Eichenprozessionsspinner: Kontakt meiden

Ein Mitarbeiter eines Fachbetriebs entfernt ein Eichenprozessionsspinner-Nest. Er steht im Korb eines Hubwagens und trägt einen Schutzanzug und Maske. Archivfoto.

Entfernung von Nestern nur in Gebieten mit höherem Risiko

Rietberg. Mit den warmen Temperaturen wird auch der Eichenprozessionsspinner wieder aktiv: Seine Nester verbreiten sich immer weiter und es gibt im gesamten Stadtgebiet kaum einen Bereich, in dem Eichen nicht vom Eichenprozessionsspinner befallen sind. Die Stadt Rietberg weist in diesem Zusammenhang darauf hin, dass es nicht möglich ist, alle Nester zu entfernen. Priorität haben hier Orte mit so genanntem “höheren Risiko”. Dazu gehören Schulen, Kindergärten und ähnliche Einrichtungen. In diesen Fällen werden Fachbetriebe beauftragt, die dem Eichenprozessionsspinner zu Leibe rücken.

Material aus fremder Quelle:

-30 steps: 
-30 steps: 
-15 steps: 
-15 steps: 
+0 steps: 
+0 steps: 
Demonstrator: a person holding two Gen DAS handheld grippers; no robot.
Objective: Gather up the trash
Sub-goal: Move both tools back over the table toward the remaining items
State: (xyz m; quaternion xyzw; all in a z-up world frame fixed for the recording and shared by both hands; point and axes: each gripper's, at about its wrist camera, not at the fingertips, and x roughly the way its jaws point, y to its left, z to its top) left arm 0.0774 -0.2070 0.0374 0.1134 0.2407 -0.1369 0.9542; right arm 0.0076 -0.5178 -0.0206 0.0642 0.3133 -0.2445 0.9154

Weil die Entfernung der Nester nicht überall möglich ist, sollten Bürgerinnen und Bürger selbst umsichtig sein und Abstand zu befallenen Eichen und sichtbaren Nestern halten, Raupen und Gespinste nicht berühren, Kinder informieren und sie vom Spielen unter betroffenen Bäumen abhalten. Auch Haustiere sollten konsequent ferngehalten werden. Bei Symptomen nach Kontakt wie Hautausschlägen mit Schwellungen, Juckreiz und Pusteln, schmerzhaften Augenreizungen sowie Atembeschwerden sollte ärztlicher Rat eingeholt werden. Auslöser für solche Beschwerden sind die Brennhaare des Eichenprozessionsspinners, die mit bloßem Auge kaum sichtbar sind, aber einen Giftstoff enthalten, der entsprechende Symptome bewirken kann.